No Tax Deduction for Self-Serving Charity

     CHICAGO (CN) – A Wisconsin couple who wanted to demolish their home, but instead let the fire department burn it down for a training exercise, cannot claim a tax deduction, the 7th Circuit ruled.



     Theodore Rolfs and his wife, Julia Gallagher, bought a 3-acre property in Chenequa, Wis., but wanted to demolish the existing house and build anew. The couple donated the house so a local fire department could burn it down for a training exercise.
     The Rolfs wrote off the transaction as a charitable donation on their 1998 tax return, claiming a $76,000 deduction. But the Internal Revenue Service raised a red flag, finding that the value of the donation did not exceed the substantial benefit they received – demolition of the unwanted house.
     Ultimately the tax court found that the Rolfs would have had to pay between $10,000 and $15,000 to bulldoze the house. The Rolfs appealed to the 7th Circuit but found no sympathy.
     “The decisive legal principle for the tax court and for us is the common-sense requirement that the fair market valuation of donated property must take into account conditions on the donation that affect the market value of the donated property,” Judge David Hamilton wrote for a three-member panel.
     The Rolfs appraiser utilized a “before-and-after” method of evaluation in determining the deduction value. Their appraiser found that the property with house totaled $675,000 in value. The land alone represented $599,000 of the price. Calculating the value of the house alone when donated to the fire department at $76,000 and at zero once burned, the Rolfs arrived at their deduction figure.
     This approach was less persuasive than the “comparable sales” evaluation method proposed by the IRS. Comparable sales would be best estimated by looking at house purchases where a buyer wanted the house moved to another piece of land, the court said. Expert house movers determined that the home would be of little to no value if moved, because of its modest nature in an otherwise wealthy neighborhood.
     “The IRS argued that since the house would have had negligible value if sold and moved away, the house must also have negligible value if sold under the condition that it be burned down,” Hamilton summarized.

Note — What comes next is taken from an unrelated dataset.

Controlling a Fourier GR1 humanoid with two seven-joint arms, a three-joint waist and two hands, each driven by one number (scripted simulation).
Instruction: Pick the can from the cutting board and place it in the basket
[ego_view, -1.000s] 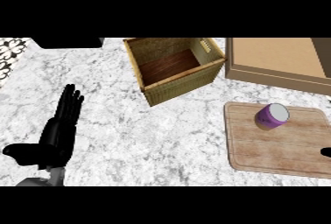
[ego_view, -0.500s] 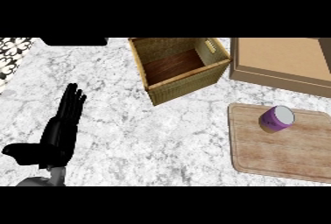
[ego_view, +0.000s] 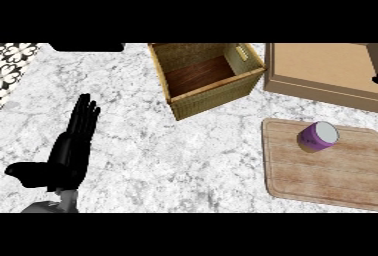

     Though all parties agreed that the house had a $76,000 value before it was burned down, no portion of that value was transmitted to the fire department in the donation because of the burn-down condition, the court ruled.
     “By deciding to destroy the house and then making that demolition a condition of their gift, the taxpayers themselves became responsible for that decrease in value, even if the fire department provided the mechanism to accomplish it,” Hamilton wrote. “None of the value of the house, as a house, was actually given away.”
     The Rolfs also donated $1,000 to the fire department to help cover training costs, which could possibly be treated as payment for demolition services and further disqualify the donation, the court noted. Since the IRS declined to raise that issue, however, the 7th Circuit ignored the question as well.
     “We ascribe no sinister motives to the Rolfs in seeking this deduction, who could reasonably rely upon [circuit precedent] to conclude that their proposed valuation might be allowed,” Hamilton wrote. “A brief look at Google uncovers news stories about similar donations and attempted donations by an ESPN commentator, a former Oregon gubernatorial candidate, and a New York investment banker.”